§ EXERCISE INSTRUCTIONS: Count each line below that has the word "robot" in it, and give only the total.
◆ ◆ ◆ ◆ ◆ ◆ ◆
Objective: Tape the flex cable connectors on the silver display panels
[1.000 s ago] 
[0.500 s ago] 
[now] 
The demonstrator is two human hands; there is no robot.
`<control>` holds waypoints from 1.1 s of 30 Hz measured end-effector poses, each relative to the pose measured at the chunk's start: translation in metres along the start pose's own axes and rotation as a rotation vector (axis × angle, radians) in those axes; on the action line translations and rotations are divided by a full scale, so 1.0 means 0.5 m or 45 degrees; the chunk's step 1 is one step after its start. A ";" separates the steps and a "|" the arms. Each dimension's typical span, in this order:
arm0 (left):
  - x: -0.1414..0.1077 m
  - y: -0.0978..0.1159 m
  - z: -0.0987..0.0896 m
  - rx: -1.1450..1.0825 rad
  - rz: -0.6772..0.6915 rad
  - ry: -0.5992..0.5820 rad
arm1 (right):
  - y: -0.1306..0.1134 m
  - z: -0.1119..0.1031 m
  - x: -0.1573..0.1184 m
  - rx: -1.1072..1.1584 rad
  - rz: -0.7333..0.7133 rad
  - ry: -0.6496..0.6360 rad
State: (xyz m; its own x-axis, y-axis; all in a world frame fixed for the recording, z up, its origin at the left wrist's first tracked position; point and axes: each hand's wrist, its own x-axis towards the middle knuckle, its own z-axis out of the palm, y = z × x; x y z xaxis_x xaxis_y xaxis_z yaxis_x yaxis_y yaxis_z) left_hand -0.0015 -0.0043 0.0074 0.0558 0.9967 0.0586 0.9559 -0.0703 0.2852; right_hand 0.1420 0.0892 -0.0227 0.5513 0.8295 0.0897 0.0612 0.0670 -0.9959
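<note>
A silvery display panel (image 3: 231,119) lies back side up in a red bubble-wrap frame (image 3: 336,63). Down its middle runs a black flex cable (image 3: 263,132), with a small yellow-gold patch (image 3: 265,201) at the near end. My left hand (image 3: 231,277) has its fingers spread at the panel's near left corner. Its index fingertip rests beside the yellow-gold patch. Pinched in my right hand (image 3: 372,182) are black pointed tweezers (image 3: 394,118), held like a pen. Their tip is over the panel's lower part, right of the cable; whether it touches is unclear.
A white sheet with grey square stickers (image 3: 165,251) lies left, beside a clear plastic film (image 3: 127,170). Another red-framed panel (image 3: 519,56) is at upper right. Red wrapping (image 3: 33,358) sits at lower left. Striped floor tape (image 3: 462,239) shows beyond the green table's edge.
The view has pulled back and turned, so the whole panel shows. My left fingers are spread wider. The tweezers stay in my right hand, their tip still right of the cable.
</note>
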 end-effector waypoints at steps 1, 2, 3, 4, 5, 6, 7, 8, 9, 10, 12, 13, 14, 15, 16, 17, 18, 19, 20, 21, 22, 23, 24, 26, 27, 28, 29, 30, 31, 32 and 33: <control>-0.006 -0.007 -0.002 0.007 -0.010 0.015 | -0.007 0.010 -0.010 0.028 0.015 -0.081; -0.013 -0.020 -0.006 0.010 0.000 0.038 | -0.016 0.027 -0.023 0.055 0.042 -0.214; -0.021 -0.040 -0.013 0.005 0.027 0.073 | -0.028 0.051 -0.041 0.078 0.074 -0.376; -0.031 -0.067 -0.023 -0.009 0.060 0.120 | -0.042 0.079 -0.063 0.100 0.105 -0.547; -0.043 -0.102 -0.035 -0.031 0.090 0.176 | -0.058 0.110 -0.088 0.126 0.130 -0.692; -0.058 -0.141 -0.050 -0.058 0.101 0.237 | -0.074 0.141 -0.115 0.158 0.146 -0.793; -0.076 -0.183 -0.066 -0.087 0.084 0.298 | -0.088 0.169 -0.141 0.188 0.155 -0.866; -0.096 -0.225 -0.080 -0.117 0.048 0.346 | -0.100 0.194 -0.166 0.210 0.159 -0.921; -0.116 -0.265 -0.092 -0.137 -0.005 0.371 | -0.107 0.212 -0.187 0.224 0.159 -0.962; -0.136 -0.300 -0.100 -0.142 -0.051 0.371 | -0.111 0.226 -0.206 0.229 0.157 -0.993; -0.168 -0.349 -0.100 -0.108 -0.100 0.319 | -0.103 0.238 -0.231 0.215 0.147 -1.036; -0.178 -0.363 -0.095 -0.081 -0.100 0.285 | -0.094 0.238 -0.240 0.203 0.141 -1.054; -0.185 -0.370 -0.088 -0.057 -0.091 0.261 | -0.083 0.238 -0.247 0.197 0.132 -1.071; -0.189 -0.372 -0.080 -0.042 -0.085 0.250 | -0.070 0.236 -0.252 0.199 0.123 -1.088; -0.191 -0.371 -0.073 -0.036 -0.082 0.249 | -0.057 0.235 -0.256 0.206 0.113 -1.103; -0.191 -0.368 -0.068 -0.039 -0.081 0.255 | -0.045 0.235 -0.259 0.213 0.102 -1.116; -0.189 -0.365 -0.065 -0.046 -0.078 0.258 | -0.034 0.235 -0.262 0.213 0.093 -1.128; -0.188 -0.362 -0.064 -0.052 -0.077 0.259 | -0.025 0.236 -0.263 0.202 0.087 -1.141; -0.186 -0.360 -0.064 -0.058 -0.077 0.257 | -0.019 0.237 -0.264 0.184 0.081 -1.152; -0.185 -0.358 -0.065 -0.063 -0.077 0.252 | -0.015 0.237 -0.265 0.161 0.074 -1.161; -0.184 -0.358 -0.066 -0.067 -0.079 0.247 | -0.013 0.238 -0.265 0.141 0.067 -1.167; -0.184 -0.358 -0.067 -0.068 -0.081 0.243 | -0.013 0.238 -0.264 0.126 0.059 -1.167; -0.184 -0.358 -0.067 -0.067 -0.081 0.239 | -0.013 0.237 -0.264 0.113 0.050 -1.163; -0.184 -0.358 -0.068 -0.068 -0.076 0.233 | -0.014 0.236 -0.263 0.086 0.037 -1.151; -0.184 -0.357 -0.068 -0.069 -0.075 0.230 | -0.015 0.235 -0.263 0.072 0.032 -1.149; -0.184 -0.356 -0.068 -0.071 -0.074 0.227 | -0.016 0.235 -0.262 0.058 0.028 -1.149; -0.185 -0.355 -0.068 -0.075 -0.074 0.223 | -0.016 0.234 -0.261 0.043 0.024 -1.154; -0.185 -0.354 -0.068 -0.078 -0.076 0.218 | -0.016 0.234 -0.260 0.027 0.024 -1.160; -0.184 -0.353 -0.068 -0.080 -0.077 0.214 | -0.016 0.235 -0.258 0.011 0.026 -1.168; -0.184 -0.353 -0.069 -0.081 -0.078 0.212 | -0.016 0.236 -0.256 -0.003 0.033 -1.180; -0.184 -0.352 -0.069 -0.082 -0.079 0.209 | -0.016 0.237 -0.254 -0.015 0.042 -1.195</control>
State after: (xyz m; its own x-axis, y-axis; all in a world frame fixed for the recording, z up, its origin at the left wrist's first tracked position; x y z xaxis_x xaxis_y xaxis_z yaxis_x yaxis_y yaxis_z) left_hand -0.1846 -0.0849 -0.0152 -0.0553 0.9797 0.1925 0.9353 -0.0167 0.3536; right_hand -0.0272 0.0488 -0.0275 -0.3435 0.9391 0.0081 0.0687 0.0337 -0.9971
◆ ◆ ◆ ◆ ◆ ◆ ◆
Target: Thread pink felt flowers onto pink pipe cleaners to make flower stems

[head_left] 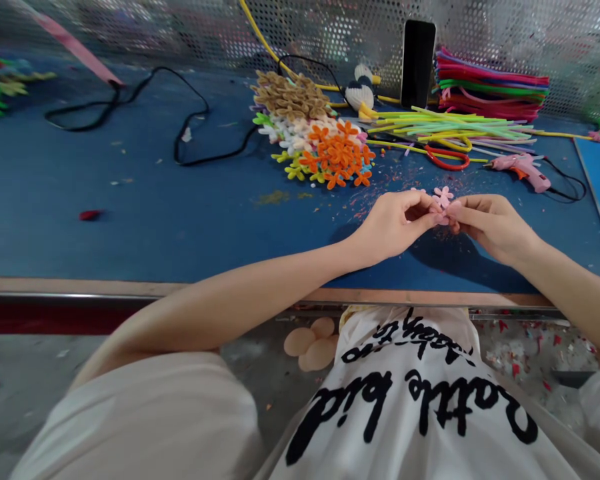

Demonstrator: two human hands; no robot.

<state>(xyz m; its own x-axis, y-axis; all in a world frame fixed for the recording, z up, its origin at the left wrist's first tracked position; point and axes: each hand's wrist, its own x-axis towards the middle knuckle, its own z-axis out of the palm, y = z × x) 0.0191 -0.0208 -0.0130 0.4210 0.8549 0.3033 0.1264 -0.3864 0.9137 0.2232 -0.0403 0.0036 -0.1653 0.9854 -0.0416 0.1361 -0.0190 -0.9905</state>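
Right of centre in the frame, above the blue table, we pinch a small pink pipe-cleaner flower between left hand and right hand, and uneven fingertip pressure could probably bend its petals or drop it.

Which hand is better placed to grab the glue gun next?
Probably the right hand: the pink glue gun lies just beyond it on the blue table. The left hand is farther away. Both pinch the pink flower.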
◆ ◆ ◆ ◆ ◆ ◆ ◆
§ WORKED SOLUTION: 2